=== EXERCISE GOAL ===
Without skipping anything, transcribe the listing that follows.

=== INFORMATION ===
———
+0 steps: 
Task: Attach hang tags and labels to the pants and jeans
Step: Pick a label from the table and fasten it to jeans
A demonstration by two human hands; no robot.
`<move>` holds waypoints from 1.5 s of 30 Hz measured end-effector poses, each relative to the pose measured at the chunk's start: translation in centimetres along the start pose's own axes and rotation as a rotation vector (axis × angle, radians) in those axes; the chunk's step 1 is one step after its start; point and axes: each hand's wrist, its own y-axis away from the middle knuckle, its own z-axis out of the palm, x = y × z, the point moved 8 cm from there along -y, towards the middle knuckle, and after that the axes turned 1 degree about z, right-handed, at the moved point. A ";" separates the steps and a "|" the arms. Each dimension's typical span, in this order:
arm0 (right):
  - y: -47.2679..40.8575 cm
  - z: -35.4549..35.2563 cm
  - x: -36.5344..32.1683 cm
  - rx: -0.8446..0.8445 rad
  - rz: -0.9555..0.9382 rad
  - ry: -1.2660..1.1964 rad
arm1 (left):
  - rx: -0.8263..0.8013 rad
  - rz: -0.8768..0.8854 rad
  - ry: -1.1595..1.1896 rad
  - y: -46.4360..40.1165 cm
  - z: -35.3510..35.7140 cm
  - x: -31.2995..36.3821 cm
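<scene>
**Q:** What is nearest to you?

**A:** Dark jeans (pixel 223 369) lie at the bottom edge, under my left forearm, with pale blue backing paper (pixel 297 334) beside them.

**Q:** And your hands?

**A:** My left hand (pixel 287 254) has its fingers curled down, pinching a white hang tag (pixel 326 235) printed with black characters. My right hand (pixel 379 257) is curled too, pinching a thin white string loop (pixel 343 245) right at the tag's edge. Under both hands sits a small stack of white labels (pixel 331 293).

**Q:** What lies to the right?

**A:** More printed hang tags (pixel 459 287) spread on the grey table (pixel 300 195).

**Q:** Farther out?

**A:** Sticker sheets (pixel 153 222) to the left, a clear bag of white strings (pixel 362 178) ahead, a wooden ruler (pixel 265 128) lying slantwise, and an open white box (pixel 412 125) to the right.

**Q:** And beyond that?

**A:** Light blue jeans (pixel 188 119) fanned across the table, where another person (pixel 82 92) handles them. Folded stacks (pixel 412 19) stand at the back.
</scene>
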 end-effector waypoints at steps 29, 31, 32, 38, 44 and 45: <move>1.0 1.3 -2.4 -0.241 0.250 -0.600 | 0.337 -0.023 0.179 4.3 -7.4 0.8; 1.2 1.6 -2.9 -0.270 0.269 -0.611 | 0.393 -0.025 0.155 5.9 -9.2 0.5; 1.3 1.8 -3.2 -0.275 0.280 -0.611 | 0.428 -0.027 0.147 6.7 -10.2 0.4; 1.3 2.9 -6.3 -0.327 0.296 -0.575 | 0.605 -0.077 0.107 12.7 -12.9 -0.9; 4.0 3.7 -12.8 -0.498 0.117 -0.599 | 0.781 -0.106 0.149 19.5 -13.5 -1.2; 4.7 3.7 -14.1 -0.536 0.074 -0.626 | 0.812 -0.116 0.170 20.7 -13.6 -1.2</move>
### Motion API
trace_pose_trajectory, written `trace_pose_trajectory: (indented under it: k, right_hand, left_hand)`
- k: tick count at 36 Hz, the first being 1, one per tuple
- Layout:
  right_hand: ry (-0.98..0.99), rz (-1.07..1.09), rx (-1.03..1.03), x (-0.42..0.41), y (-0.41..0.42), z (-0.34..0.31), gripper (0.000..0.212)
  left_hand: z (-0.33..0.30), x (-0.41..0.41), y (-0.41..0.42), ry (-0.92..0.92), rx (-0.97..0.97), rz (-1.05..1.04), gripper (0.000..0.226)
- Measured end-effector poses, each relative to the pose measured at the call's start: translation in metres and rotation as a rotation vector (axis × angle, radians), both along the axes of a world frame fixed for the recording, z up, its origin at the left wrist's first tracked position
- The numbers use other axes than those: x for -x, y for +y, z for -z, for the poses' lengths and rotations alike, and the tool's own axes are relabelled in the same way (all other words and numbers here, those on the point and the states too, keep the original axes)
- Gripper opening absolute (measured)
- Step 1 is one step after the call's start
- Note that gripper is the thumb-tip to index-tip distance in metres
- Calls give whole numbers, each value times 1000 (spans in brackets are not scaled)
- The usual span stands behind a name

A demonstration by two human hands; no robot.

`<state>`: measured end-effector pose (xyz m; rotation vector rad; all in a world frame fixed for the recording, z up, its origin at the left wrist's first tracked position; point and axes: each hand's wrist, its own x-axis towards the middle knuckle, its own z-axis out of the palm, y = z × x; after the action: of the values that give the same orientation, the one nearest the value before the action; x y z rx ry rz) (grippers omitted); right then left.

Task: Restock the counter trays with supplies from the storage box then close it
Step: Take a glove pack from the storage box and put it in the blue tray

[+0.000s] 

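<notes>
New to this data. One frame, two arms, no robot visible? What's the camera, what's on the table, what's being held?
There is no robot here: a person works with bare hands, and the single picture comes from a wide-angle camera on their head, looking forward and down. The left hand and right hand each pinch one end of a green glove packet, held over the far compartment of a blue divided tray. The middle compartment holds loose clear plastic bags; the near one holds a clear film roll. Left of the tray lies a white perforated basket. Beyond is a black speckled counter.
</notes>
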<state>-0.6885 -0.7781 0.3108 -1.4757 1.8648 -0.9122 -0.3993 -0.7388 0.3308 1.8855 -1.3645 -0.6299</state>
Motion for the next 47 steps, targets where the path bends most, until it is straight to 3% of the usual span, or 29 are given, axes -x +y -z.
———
=== ANSWER FOR THIS EXERCISE ===
+0 steps: 
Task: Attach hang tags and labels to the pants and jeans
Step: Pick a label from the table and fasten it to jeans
A demonstration by two human hands; no robot.
`<move>` holds waypoints from 1.5 s of 30 Hz measured end-effector poses, each relative to the pose measured at the chunk's start: translation in centimetres along the start pose's own axes and rotation as a rotation vector (axis × angle, radians) in those axes; the chunk's step 1 is one step after its start; point and axes: each hand's wrist, its own y-axis away from the middle knuckle, its own z-axis out of the palm, x = y × z, the point moved 8 cm from there along -y, towards the middle knuckle, and after that the axes turned 1 degree about z, right-handed, at the moved point. A ";" separates the steps and a "|" the arms. Each dimension's typical span, in this order:
arm0 (right):
  - y: -47.2679..40.8575 cm
  - z: -35.4549..35.2563 cm
  - x: -36.5344..32.1683 cm
  - rx: -0.8446..0.8445 rad
  - rz: -0.9555..0.9382 rad
  - ry: -1.2660..1.1964 rad
arm1 (left):
  - rx: -0.8263..0.8013 rad
  - rz: -0.8768..0.8854 rad
  - ry: -1.1595..1.1896 rad
  - y: -46.4360..40.1165 cm
  - z: -35.3510..35.7140 cm
  - x: -31.2995..36.3821 cm
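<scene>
**Q:** What is nearest to you?

**A:** Dark jeans (pixel 223 369) lie at the bottom edge, under my left forearm, with pale blue backing paper (pixel 297 334) beside them.

**Q:** And your hands?

**A:** My left hand (pixel 287 254) has its fingers curled down, pinching a white hang tag (pixel 326 235) printed with black characters. My right hand (pixel 379 257) is curled too, pinching a thin white string loop (pixel 343 245) right at the tag's edge. Under both hands sits a small stack of white labels (pixel 331 293).

**Q:** What lies to the right?

**A:** More printed hang tags (pixel 459 287) spread on the grey table (pixel 300 195).

**Q:** Farther out?

**A:** Sticker sheets (pixel 153 222) to the left, a clear bag of white strings (pixel 362 178) ahead, a wooden ruler (pixel 265 128) lying slantwise, and an open white box (pixel 412 125) to the right.

**Q:** And beyond that?

**A:** Light blue jeans (pixel 188 119) fanned across the table, where another person (pixel 82 92) handles them. Folded stacks (pixel 412 19) stand at the back.
</scene>
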 end-effector waypoints at steps 29, 31, 32, 38, 44 and 45: <move>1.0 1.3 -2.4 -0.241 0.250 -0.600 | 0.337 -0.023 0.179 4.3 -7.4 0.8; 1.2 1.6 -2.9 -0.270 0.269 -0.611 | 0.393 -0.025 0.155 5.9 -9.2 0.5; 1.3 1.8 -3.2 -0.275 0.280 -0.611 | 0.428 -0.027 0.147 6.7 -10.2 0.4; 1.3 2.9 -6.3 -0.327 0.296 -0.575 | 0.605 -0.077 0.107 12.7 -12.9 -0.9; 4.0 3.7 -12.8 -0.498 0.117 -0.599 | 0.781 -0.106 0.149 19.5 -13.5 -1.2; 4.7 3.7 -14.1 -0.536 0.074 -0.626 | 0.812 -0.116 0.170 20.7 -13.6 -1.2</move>
### Motion API
trace_pose_trajectory, written `trace_pose_trajectory: (indented under it: k, right_hand, left_hand)`
- k: tick count at 36 Hz, the first being 1, one per tuple
- Layout:
  right_hand: ry (-0.98..0.99), rz (-1.07..1.09), rx (-1.03..1.03), x (-0.42..0.41), y (-0.41..0.42), z (-0.34..0.31), gripper (0.000..0.212)
  left_hand: z (-0.33..0.30), x (-0.41..0.41), y (-0.41..0.42), ry (-0.92..0.92), rx (-0.97..0.97), rz (-1.05..1.04), gripper (0.000..0.226)
- Measured end-effector poses, each relative to the pose measured at the call's start: translation in metres and rotation as a rotation vector (axis × angle, radians), both along the axes of a world frame fixed for the recording, z up, its origin at the left wrist's first tracked position
- The numbers use other axes than those: x for -x, y for +y, z for -z, for the poses' lengths and rotations alike, and the tool's own axes are relabelled in the same way (all other words and numbers here, those on the point and the states too, keep the original axes)
- Gripper opening absolute (measured)
- Step 1 is one step after the call's start
- Note that gripper is the thumb-tip to index-tip distance in metres
- Calls give whole numbers, each value times 1000 (spans in brackets are not scaled)
- The usual span stands behind a name

A demonstration by two human hands; no robot.

`<state>`: measured end-effector pose (xyz m; rotation vector rad; all in a world frame fixed for the recording, z up, its origin at the left wrist's first tracked position; point and axes: each hand's wrist, its own x-axis towards the middle knuckle, its own z-axis out of the palm, y = z × x; after the action: of the values that give the same orientation, the one nearest the value before the action; x y z rx ry rz) (grippers omitted); right then left.

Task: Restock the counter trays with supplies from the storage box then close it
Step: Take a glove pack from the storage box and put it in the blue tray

[+0.000s] 

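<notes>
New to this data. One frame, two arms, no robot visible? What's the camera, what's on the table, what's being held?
There is no robot here: a person works with bare hands, and the single picture comes from a wide-angle camera on their head, looking forward and down. The left hand and right hand each pinch one end of a green glove packet, held over the far compartment of a blue divided tray. The middle compartment holds loose clear plastic bags; the near one holds a clear film roll. Left of the tray lies a white perforated basket. Beyond is a black speckled counter.
</notes>
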<state>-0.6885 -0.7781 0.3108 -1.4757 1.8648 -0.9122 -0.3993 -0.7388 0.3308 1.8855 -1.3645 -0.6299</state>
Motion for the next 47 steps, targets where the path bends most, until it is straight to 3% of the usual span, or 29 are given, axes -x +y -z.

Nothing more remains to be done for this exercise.